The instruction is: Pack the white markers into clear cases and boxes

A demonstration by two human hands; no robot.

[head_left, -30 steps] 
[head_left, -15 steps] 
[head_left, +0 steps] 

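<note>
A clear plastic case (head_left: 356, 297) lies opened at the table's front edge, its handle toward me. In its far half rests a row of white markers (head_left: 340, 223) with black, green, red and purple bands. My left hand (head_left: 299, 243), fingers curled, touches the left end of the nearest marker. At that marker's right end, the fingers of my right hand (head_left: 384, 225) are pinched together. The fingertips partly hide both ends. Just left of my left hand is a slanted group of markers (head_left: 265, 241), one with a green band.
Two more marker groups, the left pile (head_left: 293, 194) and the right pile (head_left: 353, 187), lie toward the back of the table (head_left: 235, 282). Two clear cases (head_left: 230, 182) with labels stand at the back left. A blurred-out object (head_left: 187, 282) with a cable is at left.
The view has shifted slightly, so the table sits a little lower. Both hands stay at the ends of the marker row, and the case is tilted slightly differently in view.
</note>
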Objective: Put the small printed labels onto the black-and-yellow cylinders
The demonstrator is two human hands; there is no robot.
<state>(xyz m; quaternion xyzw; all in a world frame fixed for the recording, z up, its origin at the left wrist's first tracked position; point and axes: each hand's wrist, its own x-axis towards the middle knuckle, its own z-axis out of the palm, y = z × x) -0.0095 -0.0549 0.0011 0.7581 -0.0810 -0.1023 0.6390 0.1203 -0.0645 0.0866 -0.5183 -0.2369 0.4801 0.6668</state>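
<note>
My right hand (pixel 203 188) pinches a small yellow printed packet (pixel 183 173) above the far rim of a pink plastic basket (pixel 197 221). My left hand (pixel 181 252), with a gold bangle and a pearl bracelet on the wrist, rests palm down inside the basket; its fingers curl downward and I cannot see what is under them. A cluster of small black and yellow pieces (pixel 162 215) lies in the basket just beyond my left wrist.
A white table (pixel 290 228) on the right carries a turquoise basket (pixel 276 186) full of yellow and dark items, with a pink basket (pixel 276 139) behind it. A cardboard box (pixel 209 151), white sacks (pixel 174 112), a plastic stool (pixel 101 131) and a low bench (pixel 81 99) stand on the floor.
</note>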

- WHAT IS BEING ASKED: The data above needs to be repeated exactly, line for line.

- ANSWER AREA:
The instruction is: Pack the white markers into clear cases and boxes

A demonstration by two human hands; no robot.

[head_left, -30 steps] 
[head_left, -15 steps] 
[head_left, +0 steps] 

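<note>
A clear plastic case (head_left: 356, 297) lies opened at the table's front edge, its handle toward me. In its far half rests a row of white markers (head_left: 340, 223) with black, green, red and purple bands. My left hand (head_left: 299, 243), fingers curled, touches the left end of the nearest marker. At that marker's right end, the fingers of my right hand (head_left: 384, 225) are pinched together. The fingertips partly hide both ends. Just left of my left hand is a slanted group of markers (head_left: 265, 241), one with a green band.
Two more marker groups, the left pile (head_left: 293, 194) and the right pile (head_left: 353, 187), lie toward the back of the table (head_left: 235, 282). Two clear cases (head_left: 230, 182) with labels stand at the back left. A blurred-out object (head_left: 187, 282) with a cable is at left.
The view has shifted slightly, so the table sits a little lower. Both hands stay at the ends of the marker row, and the case is tilted slightly differently in view.
</note>
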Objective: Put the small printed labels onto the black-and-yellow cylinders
The demonstrator is two human hands; there is no robot.
<state>(xyz m; quaternion xyzw; all in a world frame fixed for the recording, z up, its origin at the left wrist's first tracked position; point and axes: each hand's wrist, its own x-axis towards the middle knuckle, its own z-axis out of the palm, y = z × x) -0.0095 -0.0549 0.0011 0.7581 -0.0810 -0.1023 0.6390 0.1203 -0.0645 0.0866 -0.5183 -0.2369 0.4801 0.6668</state>
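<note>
My right hand (pixel 203 188) pinches a small yellow printed packet (pixel 183 173) above the far rim of a pink plastic basket (pixel 197 221). My left hand (pixel 181 252), with a gold bangle and a pearl bracelet on the wrist, rests palm down inside the basket; its fingers curl downward and I cannot see what is under them. A cluster of small black and yellow pieces (pixel 162 215) lies in the basket just beyond my left wrist.
A white table (pixel 290 228) on the right carries a turquoise basket (pixel 276 186) full of yellow and dark items, with a pink basket (pixel 276 139) behind it. A cardboard box (pixel 209 151), white sacks (pixel 174 112), a plastic stool (pixel 101 131) and a low bench (pixel 81 99) stand on the floor.
</note>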

What this exercise needed has been supplied.